§ Requirement:
Could you write out the whole listing exactly as it appears?

§ Available data:
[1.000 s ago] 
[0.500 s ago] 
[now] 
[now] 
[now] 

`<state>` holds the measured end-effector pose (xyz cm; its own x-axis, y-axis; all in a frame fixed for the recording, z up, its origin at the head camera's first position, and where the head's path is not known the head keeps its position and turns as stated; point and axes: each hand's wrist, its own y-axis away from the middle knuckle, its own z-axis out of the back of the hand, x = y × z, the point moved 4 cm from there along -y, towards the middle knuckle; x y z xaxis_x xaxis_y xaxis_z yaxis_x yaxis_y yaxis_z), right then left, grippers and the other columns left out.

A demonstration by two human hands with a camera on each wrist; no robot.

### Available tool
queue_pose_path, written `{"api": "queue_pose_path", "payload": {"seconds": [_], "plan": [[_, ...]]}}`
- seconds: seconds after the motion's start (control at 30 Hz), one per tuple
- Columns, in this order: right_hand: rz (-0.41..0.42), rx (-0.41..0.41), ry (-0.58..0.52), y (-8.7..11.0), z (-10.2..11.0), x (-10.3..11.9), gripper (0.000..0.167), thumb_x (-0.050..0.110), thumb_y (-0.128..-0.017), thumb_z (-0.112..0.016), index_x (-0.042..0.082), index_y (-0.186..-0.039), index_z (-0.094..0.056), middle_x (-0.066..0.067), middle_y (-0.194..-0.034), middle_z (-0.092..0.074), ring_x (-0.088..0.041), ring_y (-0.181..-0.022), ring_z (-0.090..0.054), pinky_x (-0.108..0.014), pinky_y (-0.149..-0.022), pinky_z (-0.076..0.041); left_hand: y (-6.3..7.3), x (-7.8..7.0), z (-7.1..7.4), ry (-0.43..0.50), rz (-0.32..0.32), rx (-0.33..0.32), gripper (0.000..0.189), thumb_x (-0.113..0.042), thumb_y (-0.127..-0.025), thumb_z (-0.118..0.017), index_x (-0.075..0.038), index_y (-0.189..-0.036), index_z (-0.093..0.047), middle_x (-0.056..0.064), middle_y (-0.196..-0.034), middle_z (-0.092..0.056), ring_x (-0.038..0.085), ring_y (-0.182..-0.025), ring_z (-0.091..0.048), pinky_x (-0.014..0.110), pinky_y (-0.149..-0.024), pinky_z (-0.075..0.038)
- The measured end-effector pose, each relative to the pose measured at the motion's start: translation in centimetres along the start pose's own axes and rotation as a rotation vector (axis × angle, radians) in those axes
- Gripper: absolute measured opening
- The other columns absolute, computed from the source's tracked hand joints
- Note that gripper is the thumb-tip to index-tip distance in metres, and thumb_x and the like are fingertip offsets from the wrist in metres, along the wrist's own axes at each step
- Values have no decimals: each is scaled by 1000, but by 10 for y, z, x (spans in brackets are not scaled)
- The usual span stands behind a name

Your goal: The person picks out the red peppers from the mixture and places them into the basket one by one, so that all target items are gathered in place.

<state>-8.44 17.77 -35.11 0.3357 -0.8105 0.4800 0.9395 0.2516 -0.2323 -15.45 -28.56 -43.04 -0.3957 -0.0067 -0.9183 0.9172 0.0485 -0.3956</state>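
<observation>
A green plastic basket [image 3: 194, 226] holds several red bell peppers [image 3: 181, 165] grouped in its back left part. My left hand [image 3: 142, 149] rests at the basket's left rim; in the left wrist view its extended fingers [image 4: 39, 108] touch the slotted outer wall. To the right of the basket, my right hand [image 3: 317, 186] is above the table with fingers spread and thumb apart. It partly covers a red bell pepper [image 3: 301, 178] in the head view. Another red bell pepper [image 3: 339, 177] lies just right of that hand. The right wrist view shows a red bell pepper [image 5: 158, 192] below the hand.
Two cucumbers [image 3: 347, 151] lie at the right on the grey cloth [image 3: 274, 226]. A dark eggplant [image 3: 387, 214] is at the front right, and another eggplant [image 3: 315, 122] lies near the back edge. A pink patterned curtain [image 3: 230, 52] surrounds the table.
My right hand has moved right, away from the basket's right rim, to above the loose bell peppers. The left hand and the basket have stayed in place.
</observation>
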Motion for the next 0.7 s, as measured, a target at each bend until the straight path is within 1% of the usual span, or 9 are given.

§ Exercise solution:
[1.000 s ago] 
[0.500 s ago] 
[now] 
[now] 
[now] 

`<state>` holds the measured end-effector pose (xyz cm; its own x-axis, y-axis; all in a frame fixed for the recording, z up, its origin at the head camera's first position, and where the head's path is not known the head keeps its position and turns as stated; point and axes: each hand's wrist, its own y-axis away from the middle knuckle, its own z-axis out of the back of the hand, x = y × z, the point moved 4 cm from there along -y, towards the middle knuckle; x y z xaxis_x xaxis_y xaxis_z yaxis_x yaxis_y yaxis_z), right then left, grippers and the other columns left out.

A demonstration by two human hands with a camera on each wrist; no robot.

### Available tool
queue_pose_path, written `{"api": "queue_pose_path", "payload": {"seconds": [_], "plan": [[_, ...]]}}`
- seconds: seconds after the motion's start (control at 30 Hz), one per tuple
- Columns, in this order: right_hand: rz (-0.41..0.42), rx (-0.41..0.41), ry (-0.58..0.52), y (-8.7..11.0), z (-10.2..11.0), x (-10.3..11.9), gripper (0.000..0.167), thumb_x (-0.050..0.110), thumb_y (-0.128..-0.017), thumb_z (-0.112..0.016), index_x (-0.042..0.082), index_y (-0.186..-0.039), index_z (-0.094..0.056), middle_x (-0.066..0.067), middle_y (-0.194..-0.034), middle_z (-0.092..0.074), ring_x (-0.088..0.041), ring_y (-0.181..-0.022), ring_z (-0.090..0.054), pinky_x (-0.108..0.014), pinky_y (-0.149..-0.022), pinky_z (-0.076..0.041); left_hand: y (-6.3..7.3), x (-7.8..7.0), z (-7.1..7.4), ry (-0.43..0.50), rz (-0.32..0.32), rx (-0.33..0.32), gripper (0.000..0.189), thumb_x (-0.113..0.042), thumb_y (-0.127..-0.025), thumb_z (-0.118..0.017), index_x (-0.075..0.038), index_y (-0.189..-0.036), index_z (-0.093..0.047), middle_x (-0.056..0.064), middle_y (-0.196..-0.034), middle_z (-0.092..0.056), ring_x (-0.038..0.085), ring_y (-0.182..-0.025), ring_z (-0.091..0.048), pinky_x (-0.014..0.110), pinky_y (-0.149..-0.024), pinky_z (-0.075..0.038)
- The measured end-effector pose, each relative to the pose measured at the motion's start: translation in centimetres along the start pose's own axes and rotation as a rotation vector (axis × angle, radians) in those axes
- Gripper: absolute measured opening
- The other columns absolute, computed from the source's tracked hand joints
- Note that gripper is the thumb-tip to index-tip distance in metres, and thumb_x and the like are fingertip offsets from the wrist in metres, along the wrist's own axes at each step
- Values have no decimals: each is scaled by 1000, but by 10 for y, z, x (spans in brackets are not scaled)
- The usual span stands behind a name

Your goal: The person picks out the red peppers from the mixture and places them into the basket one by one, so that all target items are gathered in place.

<state>-8.44 17.77 -35.11 0.3357 -0.8105 0.4800 0.9395 0.2516 -0.2323 -15.45 -28.56 -43.04 -0.3957 -0.0067 -0.9183 0.9172 0.0485 -0.3956</state>
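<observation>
A green plastic basket [image 3: 194, 226] holds several red bell peppers [image 3: 181, 165] grouped in its back left part. My left hand [image 3: 142, 149] rests at the basket's left rim; in the left wrist view its extended fingers [image 4: 39, 108] touch the slotted outer wall. To the right of the basket, my right hand [image 3: 317, 186] is above the table with fingers spread and thumb apart. It partly covers a red bell pepper [image 3: 301, 178] in the head view. Another red bell pepper [image 3: 339, 177] lies just right of that hand. The right wrist view shows a red bell pepper [image 5: 158, 192] below the hand.
Two cucumbers [image 3: 347, 151] lie at the right on the grey cloth [image 3: 274, 226]. A dark eggplant [image 3: 387, 214] is at the front right, and another eggplant [image 3: 315, 122] lies near the back edge. A pink patterned curtain [image 3: 230, 52] surrounds the table.
My right hand has moved right, away from the basket's right rim, to above the loose bell peppers. The left hand and the basket have stayed in place.
</observation>
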Motion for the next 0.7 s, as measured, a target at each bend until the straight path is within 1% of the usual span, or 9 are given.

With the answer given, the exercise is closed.